Há diversos instrumentos e/ou ferramentas utilizados para se avaliar os riscos, e estes variam de instrumentos preditivos estatísticos, para aqueles que servem mais como "check-list" - uma lista de verificação para garantir que as áreas essenciais sejam recordadas e avaliadas (DOLAN, 2000). A formação exigida, o tempo de administração, os resultados e os custos dos instrumentos padronizados parecem ter favorecido o maior uso de instrumentos menos validados na prática clínica, porém, com mais aderência com a especificidade da situação local em análise. Enquanto a maioria das pesquisas tem centrado a análise na validade e confiabilidade do uso de instrumentos padronizados, muito pouca pesquisa tem explorado, do ponto de vista da atividade dos trabalhadores, as estratégias singulares e coletivas situadas, emergidas a partir das competências construídas, valoradas e necessárias para o controle de risco em um ambiente tão dinâmico, imprevisível e variável como aquele presente na assistência ao paciente psiquiátrico. Será que a avaliação de risco feita sob a perspectiva prescritiva/normativa é suficiente para antecipar as condições de risco e, desta forma, estabelecer métodos de controle? Há condições de darmos conta de todas as variabilidades sob esta abordagem? E o papel dos trabalhadores nesta análise?

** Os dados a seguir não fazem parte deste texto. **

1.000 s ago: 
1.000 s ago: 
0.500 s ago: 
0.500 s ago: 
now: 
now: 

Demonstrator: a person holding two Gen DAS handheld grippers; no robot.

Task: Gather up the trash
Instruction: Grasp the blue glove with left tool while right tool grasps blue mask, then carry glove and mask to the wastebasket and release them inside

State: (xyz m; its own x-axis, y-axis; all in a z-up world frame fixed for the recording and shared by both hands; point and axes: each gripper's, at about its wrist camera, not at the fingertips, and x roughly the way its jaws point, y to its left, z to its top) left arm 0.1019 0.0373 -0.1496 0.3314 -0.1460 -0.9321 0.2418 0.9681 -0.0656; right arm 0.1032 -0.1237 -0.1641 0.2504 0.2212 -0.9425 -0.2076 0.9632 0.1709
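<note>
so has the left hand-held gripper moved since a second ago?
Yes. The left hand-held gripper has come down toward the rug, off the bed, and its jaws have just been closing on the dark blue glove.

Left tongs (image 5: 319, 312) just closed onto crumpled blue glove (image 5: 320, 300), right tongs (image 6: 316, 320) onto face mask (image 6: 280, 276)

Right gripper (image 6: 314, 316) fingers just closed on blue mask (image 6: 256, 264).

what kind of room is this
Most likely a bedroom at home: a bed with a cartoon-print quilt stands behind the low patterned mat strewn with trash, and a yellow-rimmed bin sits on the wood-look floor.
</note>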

Para Schwartz (2000), a ciência tradicionalmente busca a generalização e, assim, acaba neutralizando as singularidades ligadas à atividade. Para este autor, os saberes gerados na atividade são potencialmente uma fonte para a compreensão

das situações de trabalho. Ao serem considerados, os conceitos científicos são colocados à prova. Por meio da análise situada do risco, a confrontação de saberes se torna uma exigência para compreender e transformar as situações de trabalho.